Können auch deutsche Firmen selbst Waiver beantragen?

Ja, grundsätzlich steht diese Möglichkeit jeder Firma weltweit offen. Die Waiver gelten jedoch nur für ein einzelnes Geschäft. Und: Das Verfahren ist aufwendig, teuer und dauert mehrere Monate. Es lohnt sich nur bei Großprojekten ab dem dreistelligen Millionenbereich.

Werden US-Firmen bei Waivern bevorzugt?

Ja, allerdings haben deutsche Mittelständler mit globaler Monopolstellung – etwa bei bestimmten Infrastrukturen oder in der Signaltechnik – bessere Chancen, weil sie für bestimmte Projekte weltweit und auch in den USA unverzichtbar sind. Auf jeden Fall braucht man als deutsche Firma die Unterstützung der Bundesregierung.

Ist die Abwicklung in Euro eine sinnvolle Alternative, um den US-Link durch Dollargeschäfte zu vermeiden?

Ich würde das auf jeden Fall versuchen. Irakische Partner bevorzugen zwar klar den Dollar, da er faktisch Zweitwährung ist. Bei kleineren Beträgen sollte es aber eher möglich sein. Ich kenne einen Fall, in dem ein deutscher Maschinenbauer so Sanktionen umgangen hat.

Ausländische Banken tun sich offenbar ebenfalls schwer mit Irak-Geschäften. Warum?

Der Irak steht zwar nicht mehr auf der Grauen Liste der Financial Action Task Force, ist bei dieser zwischenstaatlichen Monitoring-Organisation aber weiterhin als "problematische Jurisdiktion" eingestuft. Banken müssen daher besonders sorgfältig prüfen, ob Partnerbanken und das abzuwickelnde Geschäft compliant sind.

Das ist teuer und aufwendig?

Ja, der Irak gilt als politisch instabil - mit viel Korruption, ausgeprägter Kriminalität und ungelösten Konflikten, etwa zwischen der Zentralregierung und den Kurden. Die enge Verflechtung mit Iran erschwert die Compliance-Prüfung zusätzlich. Viele Banken lehnen Irak-Geschäfte daher pauschal ab. Ein Geschäft muss schon eine sehr gute Gewinnmarge haben, damit man es trotzdem noch durchführen will.

Was müssten deutsche Banken tun, um mit dem Irak zu arbeiten?

Sie bräuchten mehr Erfahrung und stabile Geschäftsbeziehungen zu irakischen Banken. Doch weil deutsche Firmen dort kaum aktiv sind, fehlt diese Erfahrung. Ein Teufelskreis: Wenig Geschäft führt zu wenig Erfahrung, was wiederum zu noch weniger Geschäft führt.

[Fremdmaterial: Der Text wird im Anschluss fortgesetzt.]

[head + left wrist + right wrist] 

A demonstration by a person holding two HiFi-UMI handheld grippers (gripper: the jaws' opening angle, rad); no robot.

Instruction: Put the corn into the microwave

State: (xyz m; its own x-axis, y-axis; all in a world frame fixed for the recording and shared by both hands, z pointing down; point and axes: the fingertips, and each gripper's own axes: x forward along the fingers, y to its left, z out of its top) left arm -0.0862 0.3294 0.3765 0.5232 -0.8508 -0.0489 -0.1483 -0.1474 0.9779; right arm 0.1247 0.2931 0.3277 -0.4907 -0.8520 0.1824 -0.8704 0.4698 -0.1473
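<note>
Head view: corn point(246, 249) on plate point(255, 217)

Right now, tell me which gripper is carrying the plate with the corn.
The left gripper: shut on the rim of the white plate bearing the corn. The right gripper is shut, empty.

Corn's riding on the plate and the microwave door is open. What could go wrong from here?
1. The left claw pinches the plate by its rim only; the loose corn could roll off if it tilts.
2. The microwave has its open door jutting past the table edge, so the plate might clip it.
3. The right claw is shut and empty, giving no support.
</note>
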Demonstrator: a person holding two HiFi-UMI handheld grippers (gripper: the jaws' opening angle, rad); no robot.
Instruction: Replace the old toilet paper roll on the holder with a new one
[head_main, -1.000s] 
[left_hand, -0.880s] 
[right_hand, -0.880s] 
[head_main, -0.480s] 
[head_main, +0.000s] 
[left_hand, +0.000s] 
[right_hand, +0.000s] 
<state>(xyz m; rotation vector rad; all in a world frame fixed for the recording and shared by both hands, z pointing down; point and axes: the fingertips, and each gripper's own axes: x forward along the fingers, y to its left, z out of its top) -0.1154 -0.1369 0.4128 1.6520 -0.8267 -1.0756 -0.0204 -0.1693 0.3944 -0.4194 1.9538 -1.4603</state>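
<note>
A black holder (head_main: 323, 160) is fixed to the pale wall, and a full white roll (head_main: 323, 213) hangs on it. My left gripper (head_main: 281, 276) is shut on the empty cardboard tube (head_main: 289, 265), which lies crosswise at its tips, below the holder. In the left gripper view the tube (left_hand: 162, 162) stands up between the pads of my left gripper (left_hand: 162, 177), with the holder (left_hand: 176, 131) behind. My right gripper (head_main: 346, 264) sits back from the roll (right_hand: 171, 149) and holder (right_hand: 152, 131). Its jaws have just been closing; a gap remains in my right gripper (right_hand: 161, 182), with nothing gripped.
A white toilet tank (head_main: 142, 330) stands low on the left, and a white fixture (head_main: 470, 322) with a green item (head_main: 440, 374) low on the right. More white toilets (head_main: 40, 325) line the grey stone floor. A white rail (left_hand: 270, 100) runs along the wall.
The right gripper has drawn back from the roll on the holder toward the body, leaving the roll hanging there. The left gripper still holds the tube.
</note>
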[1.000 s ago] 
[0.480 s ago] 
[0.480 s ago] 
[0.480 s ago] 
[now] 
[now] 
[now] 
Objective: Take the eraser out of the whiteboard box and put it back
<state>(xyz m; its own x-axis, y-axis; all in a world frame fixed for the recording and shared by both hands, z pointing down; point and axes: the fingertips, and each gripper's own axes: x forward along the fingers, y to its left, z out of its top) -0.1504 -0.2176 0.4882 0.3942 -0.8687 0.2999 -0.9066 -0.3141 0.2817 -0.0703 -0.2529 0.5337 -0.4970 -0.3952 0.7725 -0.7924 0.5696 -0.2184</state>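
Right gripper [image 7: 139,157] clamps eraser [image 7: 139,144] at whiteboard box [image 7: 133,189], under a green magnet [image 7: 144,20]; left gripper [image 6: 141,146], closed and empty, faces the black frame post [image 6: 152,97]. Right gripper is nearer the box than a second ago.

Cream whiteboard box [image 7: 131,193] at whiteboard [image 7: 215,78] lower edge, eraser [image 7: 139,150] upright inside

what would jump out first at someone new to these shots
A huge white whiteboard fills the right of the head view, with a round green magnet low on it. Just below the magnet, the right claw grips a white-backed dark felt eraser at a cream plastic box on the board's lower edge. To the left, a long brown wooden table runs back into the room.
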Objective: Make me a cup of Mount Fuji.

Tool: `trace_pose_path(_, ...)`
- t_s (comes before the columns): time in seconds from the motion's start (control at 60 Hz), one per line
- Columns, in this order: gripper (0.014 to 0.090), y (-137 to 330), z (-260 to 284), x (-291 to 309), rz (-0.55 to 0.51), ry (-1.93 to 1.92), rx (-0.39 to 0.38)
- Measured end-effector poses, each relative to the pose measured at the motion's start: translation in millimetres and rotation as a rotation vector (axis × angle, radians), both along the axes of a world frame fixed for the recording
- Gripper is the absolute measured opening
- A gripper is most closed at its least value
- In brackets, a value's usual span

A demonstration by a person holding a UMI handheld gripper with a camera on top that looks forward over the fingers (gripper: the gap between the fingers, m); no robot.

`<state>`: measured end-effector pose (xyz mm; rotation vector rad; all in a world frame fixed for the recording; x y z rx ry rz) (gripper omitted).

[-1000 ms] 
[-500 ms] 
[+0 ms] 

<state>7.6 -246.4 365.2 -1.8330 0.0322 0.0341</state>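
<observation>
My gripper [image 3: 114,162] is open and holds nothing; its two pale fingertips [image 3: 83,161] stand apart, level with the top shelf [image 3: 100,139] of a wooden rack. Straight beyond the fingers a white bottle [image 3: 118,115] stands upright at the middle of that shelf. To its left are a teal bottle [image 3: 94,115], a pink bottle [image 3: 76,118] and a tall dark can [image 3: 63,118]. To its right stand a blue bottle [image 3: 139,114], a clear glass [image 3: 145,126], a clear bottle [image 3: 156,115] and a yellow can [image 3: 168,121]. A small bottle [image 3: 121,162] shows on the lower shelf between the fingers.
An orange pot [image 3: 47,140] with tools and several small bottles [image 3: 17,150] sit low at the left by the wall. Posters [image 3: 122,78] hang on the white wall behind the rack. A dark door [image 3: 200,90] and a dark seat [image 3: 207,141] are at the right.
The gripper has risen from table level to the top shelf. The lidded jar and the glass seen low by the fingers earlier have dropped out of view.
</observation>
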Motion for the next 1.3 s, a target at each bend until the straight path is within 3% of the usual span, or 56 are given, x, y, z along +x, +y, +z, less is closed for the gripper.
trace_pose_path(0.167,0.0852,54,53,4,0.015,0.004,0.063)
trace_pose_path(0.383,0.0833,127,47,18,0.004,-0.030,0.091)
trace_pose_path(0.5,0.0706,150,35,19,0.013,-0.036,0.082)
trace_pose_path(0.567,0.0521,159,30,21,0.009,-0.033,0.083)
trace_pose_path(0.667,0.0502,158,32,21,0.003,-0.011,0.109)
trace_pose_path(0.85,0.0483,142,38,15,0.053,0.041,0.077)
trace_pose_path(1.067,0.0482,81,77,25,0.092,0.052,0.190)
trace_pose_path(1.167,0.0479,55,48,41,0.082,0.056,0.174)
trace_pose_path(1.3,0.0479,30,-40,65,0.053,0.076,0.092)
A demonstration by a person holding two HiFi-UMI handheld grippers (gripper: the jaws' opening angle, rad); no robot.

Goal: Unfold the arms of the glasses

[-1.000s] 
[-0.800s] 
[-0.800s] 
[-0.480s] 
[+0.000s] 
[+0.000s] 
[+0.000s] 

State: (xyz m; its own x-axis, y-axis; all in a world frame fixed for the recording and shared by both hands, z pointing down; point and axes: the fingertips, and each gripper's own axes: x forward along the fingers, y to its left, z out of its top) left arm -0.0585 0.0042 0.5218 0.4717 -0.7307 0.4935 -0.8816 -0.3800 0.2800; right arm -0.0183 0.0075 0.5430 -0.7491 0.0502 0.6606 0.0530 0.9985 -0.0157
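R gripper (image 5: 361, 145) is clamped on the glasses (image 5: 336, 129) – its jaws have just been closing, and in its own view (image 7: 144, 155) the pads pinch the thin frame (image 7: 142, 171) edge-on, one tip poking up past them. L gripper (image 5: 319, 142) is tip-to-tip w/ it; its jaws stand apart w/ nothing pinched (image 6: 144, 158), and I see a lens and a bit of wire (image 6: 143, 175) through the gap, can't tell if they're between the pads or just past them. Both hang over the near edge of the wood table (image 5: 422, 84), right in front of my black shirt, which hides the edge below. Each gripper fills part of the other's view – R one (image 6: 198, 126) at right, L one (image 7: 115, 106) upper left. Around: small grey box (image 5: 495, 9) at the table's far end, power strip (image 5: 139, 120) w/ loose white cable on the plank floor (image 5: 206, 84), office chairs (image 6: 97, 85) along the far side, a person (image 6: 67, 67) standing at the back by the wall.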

In welcher Position für Irak-Geschäfte sehen Sie deutsche Firmen?

Deutsche Mittelständler denken langfristig, setzen auf stabile Partnerschaften und investieren über Jahrzehnte. Britische Firmen sind oft risikofreudiger, sie agieren schneller und opportunistischer. Das passt besser zu einem Markt wie dem Irak, wo viele Partner kurzfristig denken und schnelle Gewinne suchen.

Hat sich die Sicherheitslage zuletzt nicht verbessert?

Ja, sie ist deutlich besser als noch vor zwei, drei Jahren. So haben sich die schiitischen Milizen zuletzt zurückgehalten, auch im Kontext des Israel-Iran-Konflikts.